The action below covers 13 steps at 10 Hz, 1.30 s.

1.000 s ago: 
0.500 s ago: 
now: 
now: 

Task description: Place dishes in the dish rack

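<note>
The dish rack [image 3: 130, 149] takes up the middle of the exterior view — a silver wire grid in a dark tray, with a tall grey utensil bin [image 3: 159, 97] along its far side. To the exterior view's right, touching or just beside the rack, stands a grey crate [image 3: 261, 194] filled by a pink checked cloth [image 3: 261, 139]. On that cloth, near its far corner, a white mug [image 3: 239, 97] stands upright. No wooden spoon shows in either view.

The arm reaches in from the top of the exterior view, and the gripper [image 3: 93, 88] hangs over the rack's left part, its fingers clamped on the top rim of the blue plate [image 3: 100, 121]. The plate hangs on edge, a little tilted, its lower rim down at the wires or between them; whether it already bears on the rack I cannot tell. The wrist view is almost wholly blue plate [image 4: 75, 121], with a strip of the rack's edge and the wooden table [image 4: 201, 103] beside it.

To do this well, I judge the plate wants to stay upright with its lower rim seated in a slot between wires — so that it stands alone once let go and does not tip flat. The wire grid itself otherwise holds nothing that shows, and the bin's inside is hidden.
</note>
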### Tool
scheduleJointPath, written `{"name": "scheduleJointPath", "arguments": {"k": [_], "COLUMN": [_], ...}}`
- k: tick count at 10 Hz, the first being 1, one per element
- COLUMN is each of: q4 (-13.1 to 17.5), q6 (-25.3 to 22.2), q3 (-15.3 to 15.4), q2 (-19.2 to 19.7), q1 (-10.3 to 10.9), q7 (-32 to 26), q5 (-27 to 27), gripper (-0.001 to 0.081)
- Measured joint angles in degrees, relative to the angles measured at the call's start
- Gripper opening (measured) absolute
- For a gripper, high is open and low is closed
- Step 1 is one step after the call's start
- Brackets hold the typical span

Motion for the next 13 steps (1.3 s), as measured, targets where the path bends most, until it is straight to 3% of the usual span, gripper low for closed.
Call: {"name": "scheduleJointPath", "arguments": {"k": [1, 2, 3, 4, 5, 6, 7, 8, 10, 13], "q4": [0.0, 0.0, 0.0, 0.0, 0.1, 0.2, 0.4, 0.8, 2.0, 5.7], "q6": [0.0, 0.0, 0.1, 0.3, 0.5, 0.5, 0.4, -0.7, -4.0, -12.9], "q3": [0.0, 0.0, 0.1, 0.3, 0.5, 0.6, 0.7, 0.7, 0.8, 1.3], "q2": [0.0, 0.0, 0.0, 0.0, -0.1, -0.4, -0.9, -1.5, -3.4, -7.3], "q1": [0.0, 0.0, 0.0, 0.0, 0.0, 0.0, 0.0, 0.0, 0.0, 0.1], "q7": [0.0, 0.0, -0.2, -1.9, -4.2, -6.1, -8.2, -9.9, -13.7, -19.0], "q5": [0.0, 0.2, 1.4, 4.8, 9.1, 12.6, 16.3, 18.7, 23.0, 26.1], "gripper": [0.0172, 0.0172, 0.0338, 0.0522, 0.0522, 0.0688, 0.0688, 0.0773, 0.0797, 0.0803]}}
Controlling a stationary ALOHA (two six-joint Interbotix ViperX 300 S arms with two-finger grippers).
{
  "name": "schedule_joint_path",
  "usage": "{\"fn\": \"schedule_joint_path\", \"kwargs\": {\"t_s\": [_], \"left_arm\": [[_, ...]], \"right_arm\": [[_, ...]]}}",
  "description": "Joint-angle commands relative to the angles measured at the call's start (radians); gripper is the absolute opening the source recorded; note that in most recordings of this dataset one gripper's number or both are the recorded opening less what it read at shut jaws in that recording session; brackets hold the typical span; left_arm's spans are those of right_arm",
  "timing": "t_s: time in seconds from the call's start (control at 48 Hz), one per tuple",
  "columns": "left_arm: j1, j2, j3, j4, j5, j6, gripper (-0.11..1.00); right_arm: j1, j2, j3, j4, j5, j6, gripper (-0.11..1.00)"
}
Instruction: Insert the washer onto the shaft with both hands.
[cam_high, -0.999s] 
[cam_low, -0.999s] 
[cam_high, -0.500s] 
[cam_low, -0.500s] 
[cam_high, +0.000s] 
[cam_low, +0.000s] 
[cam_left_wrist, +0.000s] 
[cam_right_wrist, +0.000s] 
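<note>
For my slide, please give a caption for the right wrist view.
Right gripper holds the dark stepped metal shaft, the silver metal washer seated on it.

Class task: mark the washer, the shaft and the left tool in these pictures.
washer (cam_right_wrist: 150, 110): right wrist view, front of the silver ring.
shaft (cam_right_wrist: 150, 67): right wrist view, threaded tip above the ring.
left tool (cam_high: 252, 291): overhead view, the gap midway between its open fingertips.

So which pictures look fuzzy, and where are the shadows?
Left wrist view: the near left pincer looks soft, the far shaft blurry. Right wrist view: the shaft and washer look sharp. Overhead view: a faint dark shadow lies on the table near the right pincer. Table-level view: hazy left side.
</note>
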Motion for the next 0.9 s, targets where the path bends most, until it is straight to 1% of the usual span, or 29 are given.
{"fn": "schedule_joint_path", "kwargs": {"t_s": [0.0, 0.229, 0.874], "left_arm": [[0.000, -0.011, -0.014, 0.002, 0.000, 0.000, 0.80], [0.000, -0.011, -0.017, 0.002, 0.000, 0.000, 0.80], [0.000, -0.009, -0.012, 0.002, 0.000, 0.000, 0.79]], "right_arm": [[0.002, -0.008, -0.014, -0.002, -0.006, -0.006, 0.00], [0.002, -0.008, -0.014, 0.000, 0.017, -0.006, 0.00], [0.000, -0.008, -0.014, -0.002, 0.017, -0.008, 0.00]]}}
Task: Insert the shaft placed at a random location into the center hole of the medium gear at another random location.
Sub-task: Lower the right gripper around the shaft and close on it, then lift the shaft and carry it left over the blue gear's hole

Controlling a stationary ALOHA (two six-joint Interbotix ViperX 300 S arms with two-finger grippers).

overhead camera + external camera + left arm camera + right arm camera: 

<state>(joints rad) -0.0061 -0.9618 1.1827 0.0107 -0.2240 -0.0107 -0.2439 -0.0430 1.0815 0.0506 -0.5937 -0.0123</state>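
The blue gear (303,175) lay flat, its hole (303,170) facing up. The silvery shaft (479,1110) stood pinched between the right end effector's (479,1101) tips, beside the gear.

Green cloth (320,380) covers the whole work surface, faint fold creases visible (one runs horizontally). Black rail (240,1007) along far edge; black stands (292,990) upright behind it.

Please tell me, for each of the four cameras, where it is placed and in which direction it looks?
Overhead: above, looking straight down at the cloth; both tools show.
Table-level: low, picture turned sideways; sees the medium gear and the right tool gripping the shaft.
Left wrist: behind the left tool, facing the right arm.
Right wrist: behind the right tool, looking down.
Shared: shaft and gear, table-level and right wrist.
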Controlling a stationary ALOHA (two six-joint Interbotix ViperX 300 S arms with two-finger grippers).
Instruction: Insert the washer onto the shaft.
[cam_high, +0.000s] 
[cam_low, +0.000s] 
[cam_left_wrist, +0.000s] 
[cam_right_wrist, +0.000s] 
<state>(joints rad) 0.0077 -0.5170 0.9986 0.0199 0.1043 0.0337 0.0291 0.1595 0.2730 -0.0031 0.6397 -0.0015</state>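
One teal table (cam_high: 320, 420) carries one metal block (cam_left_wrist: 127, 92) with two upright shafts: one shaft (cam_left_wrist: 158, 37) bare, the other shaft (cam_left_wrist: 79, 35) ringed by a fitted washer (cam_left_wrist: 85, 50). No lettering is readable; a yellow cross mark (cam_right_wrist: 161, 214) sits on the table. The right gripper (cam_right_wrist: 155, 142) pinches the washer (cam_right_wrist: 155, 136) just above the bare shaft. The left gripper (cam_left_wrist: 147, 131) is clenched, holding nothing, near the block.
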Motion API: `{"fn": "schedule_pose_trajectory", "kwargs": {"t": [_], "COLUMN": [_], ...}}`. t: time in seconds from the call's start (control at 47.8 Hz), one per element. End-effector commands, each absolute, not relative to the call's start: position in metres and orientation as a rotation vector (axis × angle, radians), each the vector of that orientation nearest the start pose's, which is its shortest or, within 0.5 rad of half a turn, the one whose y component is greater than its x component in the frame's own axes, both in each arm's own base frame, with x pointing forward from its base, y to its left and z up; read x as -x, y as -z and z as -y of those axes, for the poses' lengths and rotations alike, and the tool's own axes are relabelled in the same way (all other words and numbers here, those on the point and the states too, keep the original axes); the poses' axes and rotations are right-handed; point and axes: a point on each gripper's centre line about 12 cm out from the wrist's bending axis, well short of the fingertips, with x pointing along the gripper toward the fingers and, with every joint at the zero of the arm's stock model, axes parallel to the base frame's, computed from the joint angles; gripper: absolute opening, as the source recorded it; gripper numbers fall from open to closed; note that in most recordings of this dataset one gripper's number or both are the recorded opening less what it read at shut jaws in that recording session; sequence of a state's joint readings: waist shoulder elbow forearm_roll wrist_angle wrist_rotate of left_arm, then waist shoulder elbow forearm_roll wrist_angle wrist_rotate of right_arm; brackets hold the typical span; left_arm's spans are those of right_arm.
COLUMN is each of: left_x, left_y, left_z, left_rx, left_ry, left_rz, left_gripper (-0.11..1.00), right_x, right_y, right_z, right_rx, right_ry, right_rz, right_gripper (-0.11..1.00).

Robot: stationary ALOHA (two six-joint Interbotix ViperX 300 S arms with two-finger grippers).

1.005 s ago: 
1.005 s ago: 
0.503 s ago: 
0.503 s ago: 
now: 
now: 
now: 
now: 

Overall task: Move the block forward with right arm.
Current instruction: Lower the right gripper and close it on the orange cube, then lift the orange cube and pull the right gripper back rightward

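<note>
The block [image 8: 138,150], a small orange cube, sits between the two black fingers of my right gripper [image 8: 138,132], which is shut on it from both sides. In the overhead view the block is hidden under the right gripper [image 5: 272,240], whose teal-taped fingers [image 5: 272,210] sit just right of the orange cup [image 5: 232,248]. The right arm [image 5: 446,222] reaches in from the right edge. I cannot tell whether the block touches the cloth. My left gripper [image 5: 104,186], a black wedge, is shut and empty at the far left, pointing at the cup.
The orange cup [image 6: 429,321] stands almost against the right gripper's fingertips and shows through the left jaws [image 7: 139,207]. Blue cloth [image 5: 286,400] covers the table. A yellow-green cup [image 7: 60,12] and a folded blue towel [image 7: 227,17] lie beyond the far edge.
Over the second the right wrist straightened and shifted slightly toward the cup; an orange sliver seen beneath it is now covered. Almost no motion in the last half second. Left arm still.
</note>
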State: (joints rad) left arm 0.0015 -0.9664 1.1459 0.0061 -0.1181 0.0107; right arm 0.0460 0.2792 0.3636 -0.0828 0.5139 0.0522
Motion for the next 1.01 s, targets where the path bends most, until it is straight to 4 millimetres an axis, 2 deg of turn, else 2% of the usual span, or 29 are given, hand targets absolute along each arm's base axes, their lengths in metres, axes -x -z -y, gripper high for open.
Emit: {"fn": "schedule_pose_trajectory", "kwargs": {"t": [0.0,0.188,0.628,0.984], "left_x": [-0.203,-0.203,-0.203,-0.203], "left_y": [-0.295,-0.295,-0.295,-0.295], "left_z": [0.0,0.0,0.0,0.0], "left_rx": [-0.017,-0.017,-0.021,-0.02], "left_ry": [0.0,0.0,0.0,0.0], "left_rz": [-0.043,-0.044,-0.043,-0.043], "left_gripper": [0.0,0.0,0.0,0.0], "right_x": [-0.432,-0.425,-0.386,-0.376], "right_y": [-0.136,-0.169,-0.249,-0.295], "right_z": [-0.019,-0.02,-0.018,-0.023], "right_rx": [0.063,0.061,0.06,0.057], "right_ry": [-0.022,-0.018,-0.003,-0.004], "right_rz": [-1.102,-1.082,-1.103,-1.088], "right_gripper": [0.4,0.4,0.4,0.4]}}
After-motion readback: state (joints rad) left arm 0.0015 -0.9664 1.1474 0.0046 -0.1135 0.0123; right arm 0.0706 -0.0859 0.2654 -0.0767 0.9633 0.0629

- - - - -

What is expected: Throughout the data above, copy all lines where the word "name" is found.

Written reply:
scheduleJointPath, written `{"name": "scheduleJointPath", "arguments": {"k": [_], "COLUMN": [_], ...}}`
Call: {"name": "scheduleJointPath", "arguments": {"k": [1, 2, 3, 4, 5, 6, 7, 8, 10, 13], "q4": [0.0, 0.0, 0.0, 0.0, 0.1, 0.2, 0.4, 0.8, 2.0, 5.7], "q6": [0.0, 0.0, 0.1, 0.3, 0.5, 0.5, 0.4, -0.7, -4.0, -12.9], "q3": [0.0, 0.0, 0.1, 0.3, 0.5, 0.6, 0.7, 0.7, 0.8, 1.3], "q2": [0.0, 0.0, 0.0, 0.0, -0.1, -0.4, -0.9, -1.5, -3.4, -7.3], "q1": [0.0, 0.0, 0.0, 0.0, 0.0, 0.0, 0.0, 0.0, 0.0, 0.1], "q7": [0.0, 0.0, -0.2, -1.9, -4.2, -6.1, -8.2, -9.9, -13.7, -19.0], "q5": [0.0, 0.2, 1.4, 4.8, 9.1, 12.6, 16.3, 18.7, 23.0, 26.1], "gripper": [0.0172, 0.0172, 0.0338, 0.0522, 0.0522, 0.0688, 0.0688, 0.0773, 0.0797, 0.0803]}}
  "name": "schedule_joint_path",

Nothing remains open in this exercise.